Water is a dichotomy of life and death.

I once saw a priest in Brooklyn throw a cross into the muddy waters of the Hudson.  It was a frigid January day, yet a bunch of boys jumped into the river to save the cross.

What would possess a priest to throw a cross into the river?

Theophany; or, as most westerners call it, Epiphany.

The word “Theophany” comes from the Greek “τα Θεοφάνια,” which means “appearance of God,” and January 6 is the feast day that commemorates the incarnation of Jesus.  It celebrates His birth and baptism.

When St.
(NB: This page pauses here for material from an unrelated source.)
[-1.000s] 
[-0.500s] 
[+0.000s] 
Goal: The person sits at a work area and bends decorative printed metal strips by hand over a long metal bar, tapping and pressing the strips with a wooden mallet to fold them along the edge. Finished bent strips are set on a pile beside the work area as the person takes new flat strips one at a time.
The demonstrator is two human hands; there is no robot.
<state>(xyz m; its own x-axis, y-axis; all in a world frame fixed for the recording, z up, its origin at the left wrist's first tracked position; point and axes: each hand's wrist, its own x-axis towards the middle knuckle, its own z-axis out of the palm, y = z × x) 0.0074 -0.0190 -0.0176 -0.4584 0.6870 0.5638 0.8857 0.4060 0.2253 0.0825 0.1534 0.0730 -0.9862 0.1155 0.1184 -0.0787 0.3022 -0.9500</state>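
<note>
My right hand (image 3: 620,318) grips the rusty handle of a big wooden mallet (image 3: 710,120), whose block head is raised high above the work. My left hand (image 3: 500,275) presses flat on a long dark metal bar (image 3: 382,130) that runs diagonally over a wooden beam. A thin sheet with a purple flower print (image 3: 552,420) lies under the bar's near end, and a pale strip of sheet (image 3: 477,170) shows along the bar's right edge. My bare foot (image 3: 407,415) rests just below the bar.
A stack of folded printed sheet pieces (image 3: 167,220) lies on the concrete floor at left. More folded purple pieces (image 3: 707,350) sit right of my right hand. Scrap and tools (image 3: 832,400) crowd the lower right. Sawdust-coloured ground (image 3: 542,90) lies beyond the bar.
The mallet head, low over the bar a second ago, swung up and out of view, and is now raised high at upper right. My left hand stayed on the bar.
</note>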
John the Baptist baptized Jesus in the Jordan River, the heavens opened up and the Holy Spirit descended like a dove.  God spoke from the heavens, saying, “This is my Son, whom I love; with him I am well pleased” (Matt 3:17, NIV).  It marked one of the very few times that all three characters of the Trinity—Jesus, the Holy Spirit, and God—revealed themselves at the same time to man.
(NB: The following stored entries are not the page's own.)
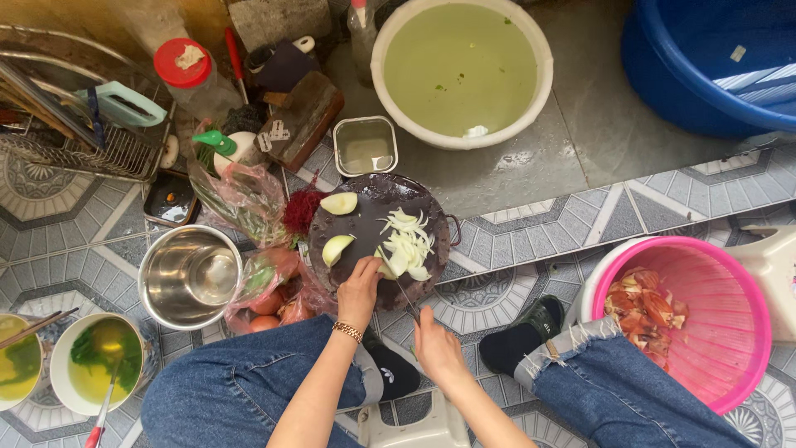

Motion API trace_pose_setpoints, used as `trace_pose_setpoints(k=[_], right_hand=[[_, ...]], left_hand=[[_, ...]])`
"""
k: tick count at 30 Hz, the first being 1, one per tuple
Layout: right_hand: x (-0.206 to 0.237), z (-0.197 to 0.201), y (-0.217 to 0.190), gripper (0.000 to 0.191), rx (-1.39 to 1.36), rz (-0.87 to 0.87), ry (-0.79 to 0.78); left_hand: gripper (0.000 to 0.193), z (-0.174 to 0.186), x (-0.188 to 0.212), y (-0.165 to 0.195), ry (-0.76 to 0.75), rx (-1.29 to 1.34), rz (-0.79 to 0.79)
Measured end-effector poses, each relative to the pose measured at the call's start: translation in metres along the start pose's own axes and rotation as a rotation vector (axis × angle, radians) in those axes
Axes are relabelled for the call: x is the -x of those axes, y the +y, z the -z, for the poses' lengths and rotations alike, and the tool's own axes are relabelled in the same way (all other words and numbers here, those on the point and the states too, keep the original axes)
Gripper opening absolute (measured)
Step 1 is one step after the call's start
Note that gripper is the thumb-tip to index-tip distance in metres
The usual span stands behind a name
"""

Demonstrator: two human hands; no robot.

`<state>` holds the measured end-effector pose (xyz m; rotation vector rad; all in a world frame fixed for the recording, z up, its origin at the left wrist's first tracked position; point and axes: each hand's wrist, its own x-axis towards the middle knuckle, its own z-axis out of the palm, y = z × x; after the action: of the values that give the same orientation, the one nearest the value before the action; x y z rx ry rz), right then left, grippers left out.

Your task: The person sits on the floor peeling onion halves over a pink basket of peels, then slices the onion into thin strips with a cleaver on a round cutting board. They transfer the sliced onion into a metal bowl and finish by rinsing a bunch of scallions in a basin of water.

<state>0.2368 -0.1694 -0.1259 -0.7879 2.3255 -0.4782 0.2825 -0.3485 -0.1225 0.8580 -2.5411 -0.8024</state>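
— What are we seeing nearest us, and how much room is there?

— We are looking down past denim knees onto patterned tile. Little free floor is lying around the round dark cutting board: a steel bowl is sitting just to its left, bagged tomatoes are touching its near-left edge, and a pink ribbed plastic basket of onion skins is standing well apart on the right.

— And the hands?

— Our left hand is curling over a piece of onion at the board's near edge, fingers bent and pressing it. Our right hand is closing around the handle of a knife, whose blade is pointing toward that onion.

— Farther out?

— Pale sliced onion is piling mid-board, two smooth onion wedges are lying left of it, and a white basin of greenish water is standing beyond.
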Motion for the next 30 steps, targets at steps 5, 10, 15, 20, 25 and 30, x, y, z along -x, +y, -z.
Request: trace_pose_setpoints(k=[5,10,15,20,25,30], right_hand=[[-0.026,-0.009,-0.003,0.028,-0.021,0.024,0.045],[-0.030,0.013,0.013,0.024,-0.631,-0.065,-0.186],[-0.027,0.026,0.011,0.025,-0.695,-0.139,-0.264],[-0.028,0.017,0.015,0.026,-0.910,-0.190,-0.359],[-0.031,0.006,0.017,0.025,-0.949,-0.180,-0.339],[-0.025,0.001,0.017,0.030,-0.708,-0.165,-0.205]], left_hand=[[0.025,0.002,0.000,0.000,0.008,0.036,-0.009],[0.035,0.009,-0.006,0.009,-0.141,-0.089,0.023],[0.034,0.019,-0.026,0.016,-0.028,-0.349,-0.376],[0.026,0.021,-0.033,0.009,-0.465,-0.206,-0.045],[0.038,0.006,-0.032,0.005,-0.284,0.649,0.755],[0.050,0.002,-0.016,0.015,-0.048,0.367,0.687]])
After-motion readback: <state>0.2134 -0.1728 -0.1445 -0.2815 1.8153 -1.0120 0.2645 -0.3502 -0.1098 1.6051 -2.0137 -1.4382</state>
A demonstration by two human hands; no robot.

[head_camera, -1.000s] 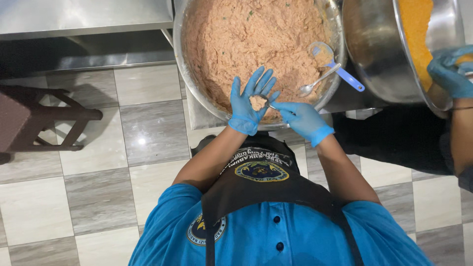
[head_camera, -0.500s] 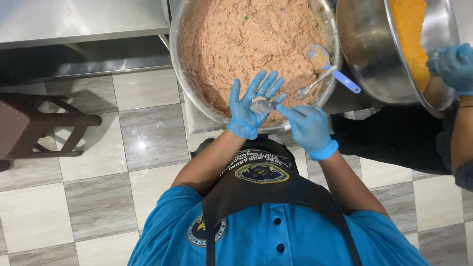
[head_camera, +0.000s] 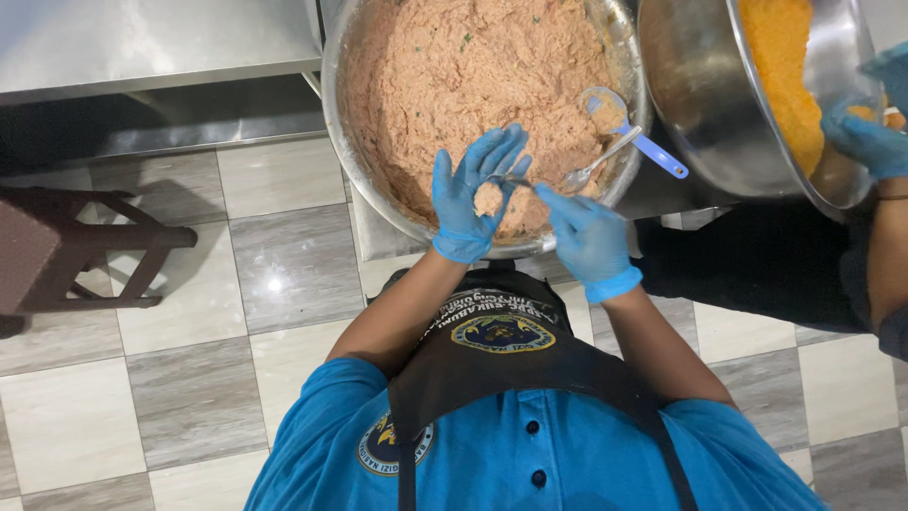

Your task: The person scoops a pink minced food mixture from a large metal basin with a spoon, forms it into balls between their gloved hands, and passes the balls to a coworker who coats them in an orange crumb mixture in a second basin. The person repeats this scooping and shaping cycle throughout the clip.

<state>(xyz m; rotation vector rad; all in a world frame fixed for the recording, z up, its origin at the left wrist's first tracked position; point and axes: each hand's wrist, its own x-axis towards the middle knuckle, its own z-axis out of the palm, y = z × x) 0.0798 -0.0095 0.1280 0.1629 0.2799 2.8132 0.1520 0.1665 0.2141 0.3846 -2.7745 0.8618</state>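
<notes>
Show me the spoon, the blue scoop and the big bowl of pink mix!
spoon [head_camera: 591, 168], head view, on its metal handle.
blue scoop [head_camera: 662, 156], head view, on its blue handle.
big bowl [head_camera: 333, 142], head view, on its steel rim.

One head camera, looking straight down

You see from above your own chest and apron [head_camera: 501, 369], close in, facing the big steel bowl [head_camera: 378, 180] at the top edge and tiled floor [head_camera: 189, 378] on one side.

Open room is left over the pink mixture at the far side of the big bowl [head_camera: 340, 142]. The right is closed off by a tilted bowl [head_camera: 705, 104] and a co-worker's gloved hand [head_camera: 865, 137]; a scoop [head_camera: 615, 118] lies between.
</notes>
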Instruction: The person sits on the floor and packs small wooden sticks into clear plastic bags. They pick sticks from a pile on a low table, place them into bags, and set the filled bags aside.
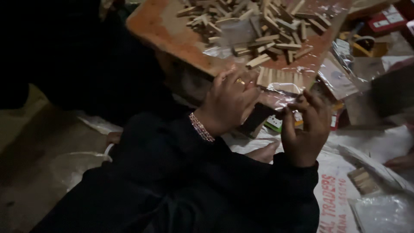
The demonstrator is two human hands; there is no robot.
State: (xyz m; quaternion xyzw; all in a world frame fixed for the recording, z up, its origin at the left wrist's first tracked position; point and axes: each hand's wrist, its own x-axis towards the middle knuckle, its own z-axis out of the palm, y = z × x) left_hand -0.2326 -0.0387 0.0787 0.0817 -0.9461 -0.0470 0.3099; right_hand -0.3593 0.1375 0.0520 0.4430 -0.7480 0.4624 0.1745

Jesus’ baptism marks His first step toward Crucifixion, according to Orthodox theology.

And so, on January 6, Orthodox priests throughout the world throw crosses, symbolic of Jesus’ crucifixion, into bodies of water, symbolic of His baptism.  This is called the Blessing of the Waters.  Volunteers jump into the water to retrieve the cross.  The priest, according to tradition, prays a blessing on the person who gets to the cross first and brings it back to him.
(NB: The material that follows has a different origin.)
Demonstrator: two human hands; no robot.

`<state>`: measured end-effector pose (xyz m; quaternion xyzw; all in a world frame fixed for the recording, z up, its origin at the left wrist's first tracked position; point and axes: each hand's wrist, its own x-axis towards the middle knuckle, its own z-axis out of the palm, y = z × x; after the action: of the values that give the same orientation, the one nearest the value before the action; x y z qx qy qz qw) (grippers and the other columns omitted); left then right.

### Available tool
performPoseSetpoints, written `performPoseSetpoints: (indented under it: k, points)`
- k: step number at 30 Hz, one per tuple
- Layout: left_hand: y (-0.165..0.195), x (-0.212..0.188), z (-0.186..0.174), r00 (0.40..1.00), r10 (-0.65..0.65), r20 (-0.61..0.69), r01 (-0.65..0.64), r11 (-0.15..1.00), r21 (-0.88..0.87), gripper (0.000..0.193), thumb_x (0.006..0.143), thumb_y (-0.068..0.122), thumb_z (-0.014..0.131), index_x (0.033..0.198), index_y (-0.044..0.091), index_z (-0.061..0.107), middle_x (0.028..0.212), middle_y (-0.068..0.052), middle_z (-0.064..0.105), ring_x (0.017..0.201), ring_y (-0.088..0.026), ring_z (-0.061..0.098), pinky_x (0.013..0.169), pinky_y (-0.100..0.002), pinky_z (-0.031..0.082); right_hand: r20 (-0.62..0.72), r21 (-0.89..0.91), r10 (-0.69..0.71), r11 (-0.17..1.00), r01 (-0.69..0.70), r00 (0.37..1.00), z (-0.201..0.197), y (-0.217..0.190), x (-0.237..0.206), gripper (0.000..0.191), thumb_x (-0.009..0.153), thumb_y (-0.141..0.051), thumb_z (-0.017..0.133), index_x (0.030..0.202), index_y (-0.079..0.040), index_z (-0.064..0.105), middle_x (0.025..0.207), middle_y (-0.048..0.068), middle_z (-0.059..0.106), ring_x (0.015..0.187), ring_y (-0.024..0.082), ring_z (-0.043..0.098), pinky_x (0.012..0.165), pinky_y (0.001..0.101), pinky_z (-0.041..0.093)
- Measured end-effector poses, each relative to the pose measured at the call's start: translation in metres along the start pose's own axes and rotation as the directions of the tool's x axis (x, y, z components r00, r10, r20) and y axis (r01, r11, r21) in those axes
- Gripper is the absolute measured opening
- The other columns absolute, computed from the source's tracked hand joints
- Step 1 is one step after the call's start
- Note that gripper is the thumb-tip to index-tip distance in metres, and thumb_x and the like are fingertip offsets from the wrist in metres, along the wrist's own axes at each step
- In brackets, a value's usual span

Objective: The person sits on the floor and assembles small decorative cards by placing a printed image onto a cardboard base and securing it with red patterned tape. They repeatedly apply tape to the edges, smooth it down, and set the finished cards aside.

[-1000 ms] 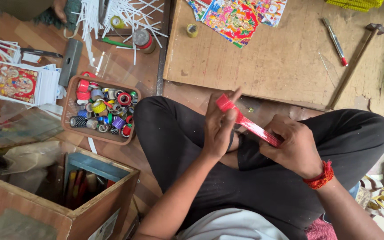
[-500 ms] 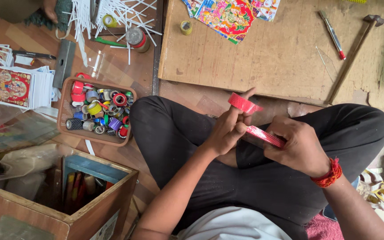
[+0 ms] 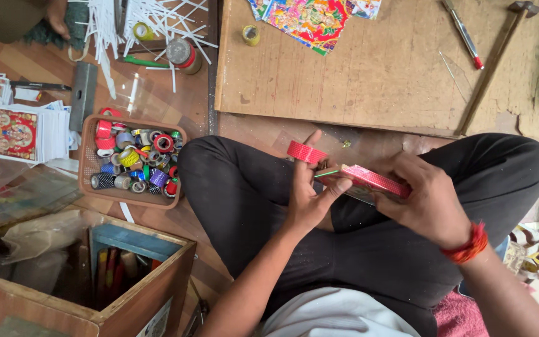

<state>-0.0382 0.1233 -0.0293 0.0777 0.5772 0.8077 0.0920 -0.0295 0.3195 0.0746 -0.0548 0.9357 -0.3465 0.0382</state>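
Left grip: left hand (image 3: pixel 307 196), fingers pinching the near end of the red strip (image 3: pixel 375 180); a red tape roll (image 3: pixel 305 151) sits on one raised finger.
Right grip: right hand (image 3: pixel 420 200), closed around the strip's far end.
Strip: flat, red, patterned, slightly tilted, held over the crossed legs just short of the wooden board (image 3: pixel 382 75).
Change: a second earlier the left hand covered the strip's end; the roll now stands clear above it.
Surroundings: basket of tape rolls (image 3: pixel 131 161) on the floor beside the left knee; hammer (image 3: pixel 494 62) lying on the board.
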Motion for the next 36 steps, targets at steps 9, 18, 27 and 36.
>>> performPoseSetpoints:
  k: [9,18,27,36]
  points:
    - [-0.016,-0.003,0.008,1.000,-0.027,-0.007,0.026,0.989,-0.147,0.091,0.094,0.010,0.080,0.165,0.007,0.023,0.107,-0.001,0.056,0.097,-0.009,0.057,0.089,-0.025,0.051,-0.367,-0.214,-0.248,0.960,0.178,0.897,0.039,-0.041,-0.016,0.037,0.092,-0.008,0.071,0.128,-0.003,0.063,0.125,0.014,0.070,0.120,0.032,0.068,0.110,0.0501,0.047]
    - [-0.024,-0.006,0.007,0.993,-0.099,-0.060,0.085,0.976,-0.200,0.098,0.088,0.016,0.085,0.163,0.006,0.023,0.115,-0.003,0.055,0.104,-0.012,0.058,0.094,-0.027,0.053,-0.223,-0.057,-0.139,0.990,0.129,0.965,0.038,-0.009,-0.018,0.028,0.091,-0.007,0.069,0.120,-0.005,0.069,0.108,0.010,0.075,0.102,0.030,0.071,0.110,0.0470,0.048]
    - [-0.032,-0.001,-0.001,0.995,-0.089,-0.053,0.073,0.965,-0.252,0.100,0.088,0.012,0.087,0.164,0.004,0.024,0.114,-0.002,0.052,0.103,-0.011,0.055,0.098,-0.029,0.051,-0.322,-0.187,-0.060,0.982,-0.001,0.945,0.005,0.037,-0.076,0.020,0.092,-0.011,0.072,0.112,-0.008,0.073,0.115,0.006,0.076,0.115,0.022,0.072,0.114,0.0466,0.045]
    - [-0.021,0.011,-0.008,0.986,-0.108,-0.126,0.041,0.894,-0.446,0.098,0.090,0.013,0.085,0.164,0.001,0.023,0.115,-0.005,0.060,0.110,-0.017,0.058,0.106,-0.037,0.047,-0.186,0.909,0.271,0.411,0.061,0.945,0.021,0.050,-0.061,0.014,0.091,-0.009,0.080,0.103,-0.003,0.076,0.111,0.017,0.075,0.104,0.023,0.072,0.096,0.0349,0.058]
Here’s the Troparion (tone 4) from the Eve and Afterfeast hymn, which has some powerful imagery:

The River Jordan receded of old by the mantle of Elisha when Elijah ascended into heaven; and the water was separated to this side and that, the wet element turning into a dry path for Him, being truly a symbol of Baptism, by which we cross the path of transient age. Christ appeared in the Jordan to sanctify its waters.

Parts of this post were first published on my blog in 2011 and 2012.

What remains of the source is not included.